Exercise description:
Filter by the string "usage": return the lines of the material that contain it.

Records for processing:
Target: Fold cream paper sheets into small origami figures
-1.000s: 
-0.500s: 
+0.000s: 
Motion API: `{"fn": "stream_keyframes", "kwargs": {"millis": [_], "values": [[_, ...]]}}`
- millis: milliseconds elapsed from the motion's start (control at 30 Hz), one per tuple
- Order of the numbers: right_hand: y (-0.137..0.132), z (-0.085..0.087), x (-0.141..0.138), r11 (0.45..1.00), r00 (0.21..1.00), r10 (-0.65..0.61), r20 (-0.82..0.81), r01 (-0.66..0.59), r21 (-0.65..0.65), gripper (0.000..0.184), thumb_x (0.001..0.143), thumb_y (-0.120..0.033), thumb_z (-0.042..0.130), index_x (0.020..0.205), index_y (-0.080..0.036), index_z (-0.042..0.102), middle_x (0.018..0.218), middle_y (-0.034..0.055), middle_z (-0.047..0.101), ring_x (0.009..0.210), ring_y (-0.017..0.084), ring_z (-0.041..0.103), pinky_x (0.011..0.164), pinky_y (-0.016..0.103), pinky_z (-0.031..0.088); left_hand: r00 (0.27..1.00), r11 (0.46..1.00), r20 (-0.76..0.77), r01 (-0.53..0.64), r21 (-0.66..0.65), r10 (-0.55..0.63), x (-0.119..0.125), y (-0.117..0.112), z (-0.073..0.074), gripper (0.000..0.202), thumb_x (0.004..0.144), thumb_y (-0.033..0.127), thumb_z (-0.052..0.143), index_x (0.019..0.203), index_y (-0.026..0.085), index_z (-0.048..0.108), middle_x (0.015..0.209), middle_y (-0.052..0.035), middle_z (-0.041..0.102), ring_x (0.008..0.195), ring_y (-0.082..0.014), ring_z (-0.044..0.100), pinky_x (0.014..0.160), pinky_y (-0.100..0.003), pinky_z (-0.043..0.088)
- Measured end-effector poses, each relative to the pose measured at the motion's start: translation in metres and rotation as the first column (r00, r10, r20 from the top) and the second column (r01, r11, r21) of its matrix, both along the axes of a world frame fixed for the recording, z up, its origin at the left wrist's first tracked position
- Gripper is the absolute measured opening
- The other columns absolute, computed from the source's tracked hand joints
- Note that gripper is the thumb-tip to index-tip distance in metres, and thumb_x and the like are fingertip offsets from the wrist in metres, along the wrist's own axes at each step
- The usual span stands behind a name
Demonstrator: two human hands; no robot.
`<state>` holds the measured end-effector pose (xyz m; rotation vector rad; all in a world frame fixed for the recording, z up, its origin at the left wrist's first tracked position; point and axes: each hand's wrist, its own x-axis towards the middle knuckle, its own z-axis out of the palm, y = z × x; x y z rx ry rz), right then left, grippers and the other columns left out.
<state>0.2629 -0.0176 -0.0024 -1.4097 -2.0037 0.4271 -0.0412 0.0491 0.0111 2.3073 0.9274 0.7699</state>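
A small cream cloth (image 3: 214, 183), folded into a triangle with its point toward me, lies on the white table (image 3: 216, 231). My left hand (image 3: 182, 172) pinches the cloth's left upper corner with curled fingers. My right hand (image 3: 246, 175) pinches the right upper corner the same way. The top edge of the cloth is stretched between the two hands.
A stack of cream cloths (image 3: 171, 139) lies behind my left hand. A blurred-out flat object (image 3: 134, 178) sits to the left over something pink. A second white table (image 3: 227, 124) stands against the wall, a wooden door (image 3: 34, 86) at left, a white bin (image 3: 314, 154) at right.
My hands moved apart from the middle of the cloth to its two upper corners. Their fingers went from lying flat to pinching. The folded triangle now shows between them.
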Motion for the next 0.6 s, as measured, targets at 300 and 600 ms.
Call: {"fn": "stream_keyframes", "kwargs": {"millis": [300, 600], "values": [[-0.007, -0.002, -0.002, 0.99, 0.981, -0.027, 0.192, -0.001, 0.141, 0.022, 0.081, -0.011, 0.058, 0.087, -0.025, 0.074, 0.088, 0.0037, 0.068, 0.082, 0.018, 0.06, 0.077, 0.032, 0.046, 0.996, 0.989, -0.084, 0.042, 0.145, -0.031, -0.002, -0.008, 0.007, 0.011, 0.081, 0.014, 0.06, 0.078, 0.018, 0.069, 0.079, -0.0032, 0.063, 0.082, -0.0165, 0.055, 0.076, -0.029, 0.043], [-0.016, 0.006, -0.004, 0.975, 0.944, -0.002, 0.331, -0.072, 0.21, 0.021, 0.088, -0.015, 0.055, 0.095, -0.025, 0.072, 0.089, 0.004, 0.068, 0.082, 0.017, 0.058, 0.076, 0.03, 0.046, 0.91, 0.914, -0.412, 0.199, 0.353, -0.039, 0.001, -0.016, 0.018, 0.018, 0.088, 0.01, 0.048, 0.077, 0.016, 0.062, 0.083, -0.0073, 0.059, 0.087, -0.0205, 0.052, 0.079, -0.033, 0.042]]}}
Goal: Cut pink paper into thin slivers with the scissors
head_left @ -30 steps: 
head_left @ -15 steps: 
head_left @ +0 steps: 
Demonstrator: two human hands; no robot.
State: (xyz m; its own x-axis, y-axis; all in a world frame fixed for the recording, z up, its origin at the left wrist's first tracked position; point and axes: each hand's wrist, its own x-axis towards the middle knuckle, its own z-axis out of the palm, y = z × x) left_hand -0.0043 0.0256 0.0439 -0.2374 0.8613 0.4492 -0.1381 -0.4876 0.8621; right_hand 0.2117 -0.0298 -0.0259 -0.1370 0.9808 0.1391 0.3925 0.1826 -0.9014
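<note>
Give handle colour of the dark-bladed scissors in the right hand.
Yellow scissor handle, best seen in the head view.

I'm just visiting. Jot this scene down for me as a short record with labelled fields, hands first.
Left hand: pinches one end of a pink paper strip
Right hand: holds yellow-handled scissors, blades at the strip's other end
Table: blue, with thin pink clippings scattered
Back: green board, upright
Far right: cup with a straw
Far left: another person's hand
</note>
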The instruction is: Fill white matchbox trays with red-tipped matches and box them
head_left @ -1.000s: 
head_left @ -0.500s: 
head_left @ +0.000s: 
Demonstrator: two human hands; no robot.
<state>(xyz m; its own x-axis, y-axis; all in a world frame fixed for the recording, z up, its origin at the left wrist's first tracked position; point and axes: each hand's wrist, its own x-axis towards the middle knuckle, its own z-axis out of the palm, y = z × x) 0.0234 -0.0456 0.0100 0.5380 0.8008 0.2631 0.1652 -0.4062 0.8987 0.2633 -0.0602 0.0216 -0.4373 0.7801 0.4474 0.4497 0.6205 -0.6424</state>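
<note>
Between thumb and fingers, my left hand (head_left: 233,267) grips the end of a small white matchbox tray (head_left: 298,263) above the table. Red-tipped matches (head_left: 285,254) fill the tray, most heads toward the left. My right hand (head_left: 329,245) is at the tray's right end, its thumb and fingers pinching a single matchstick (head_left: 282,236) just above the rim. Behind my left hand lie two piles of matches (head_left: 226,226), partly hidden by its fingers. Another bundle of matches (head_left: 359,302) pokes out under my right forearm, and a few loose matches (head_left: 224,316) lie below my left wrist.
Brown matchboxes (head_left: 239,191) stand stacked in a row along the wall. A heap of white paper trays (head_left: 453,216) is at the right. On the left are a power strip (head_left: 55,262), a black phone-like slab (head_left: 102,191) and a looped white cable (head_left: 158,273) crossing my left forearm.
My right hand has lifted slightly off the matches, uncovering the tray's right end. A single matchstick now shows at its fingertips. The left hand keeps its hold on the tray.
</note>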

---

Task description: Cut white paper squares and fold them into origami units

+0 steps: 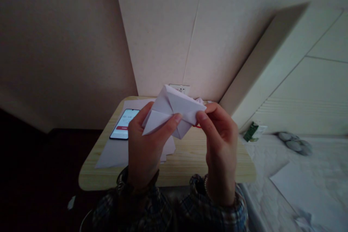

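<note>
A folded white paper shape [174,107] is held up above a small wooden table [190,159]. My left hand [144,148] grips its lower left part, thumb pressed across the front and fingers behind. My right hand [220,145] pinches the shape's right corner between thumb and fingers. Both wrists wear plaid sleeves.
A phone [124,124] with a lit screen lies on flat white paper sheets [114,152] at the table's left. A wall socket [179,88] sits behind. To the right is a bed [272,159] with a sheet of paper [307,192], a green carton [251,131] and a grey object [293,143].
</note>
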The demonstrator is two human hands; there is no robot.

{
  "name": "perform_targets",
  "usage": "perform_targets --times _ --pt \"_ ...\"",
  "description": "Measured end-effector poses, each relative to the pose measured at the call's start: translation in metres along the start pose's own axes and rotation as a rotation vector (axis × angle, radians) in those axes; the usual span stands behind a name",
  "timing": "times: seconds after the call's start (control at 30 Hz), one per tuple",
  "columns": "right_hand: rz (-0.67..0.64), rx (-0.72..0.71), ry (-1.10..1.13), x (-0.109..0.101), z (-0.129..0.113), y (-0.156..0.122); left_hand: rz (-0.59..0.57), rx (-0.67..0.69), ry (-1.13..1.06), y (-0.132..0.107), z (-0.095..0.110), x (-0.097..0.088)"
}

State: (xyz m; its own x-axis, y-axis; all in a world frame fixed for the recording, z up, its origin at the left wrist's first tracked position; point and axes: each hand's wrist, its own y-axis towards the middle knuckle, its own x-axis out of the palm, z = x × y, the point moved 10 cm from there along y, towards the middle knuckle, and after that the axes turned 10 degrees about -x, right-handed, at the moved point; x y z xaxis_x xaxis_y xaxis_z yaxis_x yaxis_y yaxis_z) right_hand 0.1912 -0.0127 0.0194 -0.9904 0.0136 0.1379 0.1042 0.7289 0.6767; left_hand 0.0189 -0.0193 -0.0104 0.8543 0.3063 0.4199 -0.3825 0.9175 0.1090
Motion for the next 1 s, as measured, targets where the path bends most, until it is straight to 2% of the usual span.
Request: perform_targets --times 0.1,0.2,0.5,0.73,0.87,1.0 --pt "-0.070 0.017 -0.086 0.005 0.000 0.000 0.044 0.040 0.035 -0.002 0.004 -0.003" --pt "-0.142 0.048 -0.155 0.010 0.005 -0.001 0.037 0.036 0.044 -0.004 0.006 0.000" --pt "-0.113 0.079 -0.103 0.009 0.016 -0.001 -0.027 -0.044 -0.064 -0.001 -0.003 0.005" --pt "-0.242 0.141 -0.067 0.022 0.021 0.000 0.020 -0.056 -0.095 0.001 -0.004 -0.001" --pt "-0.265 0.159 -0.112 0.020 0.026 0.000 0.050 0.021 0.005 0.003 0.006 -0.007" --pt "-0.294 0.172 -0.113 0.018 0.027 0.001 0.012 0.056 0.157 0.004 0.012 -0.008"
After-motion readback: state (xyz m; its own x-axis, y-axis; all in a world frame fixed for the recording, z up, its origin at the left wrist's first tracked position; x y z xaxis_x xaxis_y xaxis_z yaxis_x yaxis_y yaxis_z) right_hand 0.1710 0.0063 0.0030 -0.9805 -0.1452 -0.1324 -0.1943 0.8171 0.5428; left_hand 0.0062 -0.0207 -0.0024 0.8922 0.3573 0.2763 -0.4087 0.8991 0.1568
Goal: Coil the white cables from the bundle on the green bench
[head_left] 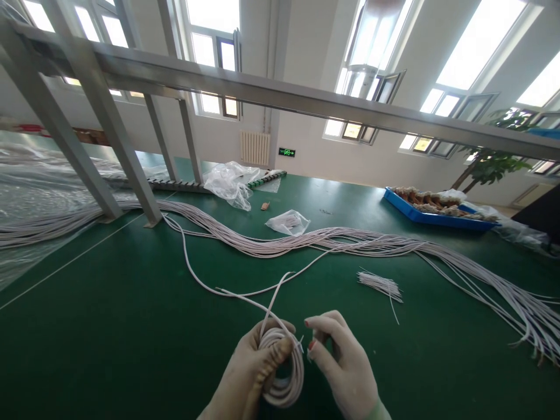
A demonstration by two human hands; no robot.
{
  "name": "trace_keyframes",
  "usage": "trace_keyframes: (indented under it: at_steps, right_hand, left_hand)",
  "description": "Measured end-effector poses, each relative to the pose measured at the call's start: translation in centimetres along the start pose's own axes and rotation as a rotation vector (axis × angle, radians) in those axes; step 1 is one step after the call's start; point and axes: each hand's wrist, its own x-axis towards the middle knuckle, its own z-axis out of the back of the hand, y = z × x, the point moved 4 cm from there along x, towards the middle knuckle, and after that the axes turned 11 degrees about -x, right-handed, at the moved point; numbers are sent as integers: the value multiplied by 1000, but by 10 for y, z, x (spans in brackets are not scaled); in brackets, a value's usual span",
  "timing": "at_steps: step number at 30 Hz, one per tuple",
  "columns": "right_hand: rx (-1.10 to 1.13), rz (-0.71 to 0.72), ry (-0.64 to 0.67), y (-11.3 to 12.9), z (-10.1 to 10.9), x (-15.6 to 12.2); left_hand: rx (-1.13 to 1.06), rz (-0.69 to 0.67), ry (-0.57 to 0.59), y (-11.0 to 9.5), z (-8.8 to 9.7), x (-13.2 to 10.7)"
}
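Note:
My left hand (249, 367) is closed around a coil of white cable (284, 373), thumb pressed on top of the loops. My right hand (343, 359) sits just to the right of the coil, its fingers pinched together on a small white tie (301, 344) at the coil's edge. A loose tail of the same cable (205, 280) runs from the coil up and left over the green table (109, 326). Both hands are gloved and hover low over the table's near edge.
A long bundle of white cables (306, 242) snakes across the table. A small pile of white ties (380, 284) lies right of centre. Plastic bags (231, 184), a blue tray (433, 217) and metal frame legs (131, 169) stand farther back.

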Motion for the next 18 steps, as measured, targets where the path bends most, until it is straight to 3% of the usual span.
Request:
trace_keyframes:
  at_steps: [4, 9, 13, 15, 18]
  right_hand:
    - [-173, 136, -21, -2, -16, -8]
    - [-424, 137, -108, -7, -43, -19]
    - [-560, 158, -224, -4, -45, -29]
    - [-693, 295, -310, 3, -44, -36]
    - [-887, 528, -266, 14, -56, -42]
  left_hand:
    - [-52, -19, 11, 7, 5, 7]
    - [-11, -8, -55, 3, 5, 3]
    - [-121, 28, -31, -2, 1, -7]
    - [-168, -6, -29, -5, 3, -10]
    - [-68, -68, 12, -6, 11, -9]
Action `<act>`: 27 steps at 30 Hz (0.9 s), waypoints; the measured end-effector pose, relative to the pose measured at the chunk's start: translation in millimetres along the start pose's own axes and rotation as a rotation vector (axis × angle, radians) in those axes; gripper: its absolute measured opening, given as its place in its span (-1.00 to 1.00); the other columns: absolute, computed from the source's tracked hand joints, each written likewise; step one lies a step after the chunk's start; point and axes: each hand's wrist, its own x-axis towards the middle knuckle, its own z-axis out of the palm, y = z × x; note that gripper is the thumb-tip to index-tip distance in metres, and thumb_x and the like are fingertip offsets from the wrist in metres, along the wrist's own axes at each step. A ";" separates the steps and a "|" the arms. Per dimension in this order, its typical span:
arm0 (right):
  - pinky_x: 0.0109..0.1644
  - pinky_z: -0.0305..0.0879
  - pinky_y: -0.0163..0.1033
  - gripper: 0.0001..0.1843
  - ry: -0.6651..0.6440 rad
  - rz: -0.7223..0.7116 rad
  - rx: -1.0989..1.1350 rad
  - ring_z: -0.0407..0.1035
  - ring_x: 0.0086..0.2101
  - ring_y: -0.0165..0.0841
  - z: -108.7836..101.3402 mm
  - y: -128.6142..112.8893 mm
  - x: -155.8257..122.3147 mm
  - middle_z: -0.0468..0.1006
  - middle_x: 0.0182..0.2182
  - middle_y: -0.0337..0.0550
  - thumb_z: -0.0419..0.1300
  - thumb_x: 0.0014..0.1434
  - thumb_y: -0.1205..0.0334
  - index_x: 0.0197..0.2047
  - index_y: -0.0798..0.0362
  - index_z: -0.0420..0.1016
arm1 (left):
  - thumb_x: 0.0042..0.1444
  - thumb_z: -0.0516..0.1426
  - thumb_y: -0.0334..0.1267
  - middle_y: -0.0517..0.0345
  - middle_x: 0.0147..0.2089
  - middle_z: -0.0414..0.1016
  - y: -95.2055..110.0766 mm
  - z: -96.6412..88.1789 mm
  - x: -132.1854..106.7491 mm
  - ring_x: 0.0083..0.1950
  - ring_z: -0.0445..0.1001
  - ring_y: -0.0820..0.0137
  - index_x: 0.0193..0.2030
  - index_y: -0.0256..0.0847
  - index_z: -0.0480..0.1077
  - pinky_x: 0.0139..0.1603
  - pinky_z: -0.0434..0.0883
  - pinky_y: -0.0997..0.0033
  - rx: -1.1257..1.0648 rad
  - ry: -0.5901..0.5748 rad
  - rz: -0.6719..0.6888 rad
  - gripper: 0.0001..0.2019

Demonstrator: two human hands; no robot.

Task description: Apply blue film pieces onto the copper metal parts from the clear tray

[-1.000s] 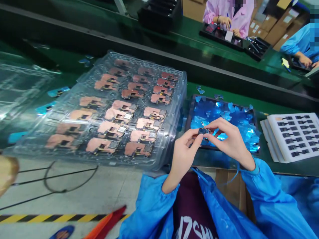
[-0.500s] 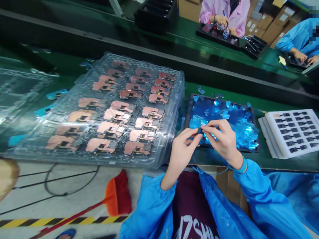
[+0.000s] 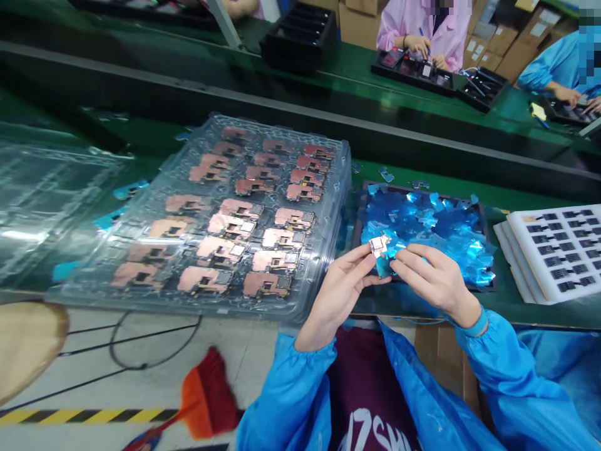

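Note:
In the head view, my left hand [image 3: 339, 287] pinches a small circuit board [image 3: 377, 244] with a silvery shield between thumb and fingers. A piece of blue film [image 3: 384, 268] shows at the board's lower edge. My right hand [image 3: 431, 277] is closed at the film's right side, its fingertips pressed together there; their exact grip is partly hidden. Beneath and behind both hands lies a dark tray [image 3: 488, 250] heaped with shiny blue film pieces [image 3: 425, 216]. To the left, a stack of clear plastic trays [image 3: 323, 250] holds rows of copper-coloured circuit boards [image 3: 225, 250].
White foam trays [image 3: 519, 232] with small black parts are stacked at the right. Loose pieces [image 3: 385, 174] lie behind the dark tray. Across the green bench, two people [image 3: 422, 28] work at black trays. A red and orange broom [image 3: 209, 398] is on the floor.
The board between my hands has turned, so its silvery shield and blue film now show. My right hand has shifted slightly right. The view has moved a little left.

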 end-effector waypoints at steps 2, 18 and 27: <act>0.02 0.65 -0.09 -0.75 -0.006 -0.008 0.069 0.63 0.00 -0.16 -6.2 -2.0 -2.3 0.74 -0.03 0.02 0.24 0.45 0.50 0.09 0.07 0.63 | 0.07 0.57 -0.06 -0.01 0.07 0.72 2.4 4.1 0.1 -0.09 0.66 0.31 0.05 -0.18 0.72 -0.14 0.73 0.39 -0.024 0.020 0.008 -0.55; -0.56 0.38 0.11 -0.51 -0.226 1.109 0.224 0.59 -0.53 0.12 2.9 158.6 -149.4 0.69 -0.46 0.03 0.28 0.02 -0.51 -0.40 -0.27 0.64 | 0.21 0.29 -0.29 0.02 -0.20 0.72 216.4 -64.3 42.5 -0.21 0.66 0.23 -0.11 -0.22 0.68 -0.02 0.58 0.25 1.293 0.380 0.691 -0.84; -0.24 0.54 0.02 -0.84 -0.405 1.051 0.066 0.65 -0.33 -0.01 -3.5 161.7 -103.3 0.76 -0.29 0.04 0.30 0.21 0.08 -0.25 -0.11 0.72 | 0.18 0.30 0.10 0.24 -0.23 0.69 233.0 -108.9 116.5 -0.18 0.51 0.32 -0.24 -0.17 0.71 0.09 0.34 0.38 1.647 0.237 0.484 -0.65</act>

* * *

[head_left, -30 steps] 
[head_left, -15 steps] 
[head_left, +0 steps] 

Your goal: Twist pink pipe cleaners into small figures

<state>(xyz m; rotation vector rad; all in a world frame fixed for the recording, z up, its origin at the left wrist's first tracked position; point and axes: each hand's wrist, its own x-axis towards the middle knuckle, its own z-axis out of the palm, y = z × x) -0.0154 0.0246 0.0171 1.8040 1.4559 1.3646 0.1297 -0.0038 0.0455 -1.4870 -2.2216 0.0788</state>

Answer box:
  "usage": "perform_targets --times _ --pt \"_ ...\"",
  "usage": "trace_keyframes: (indented under it: at_steps, right_hand, left_hand)",

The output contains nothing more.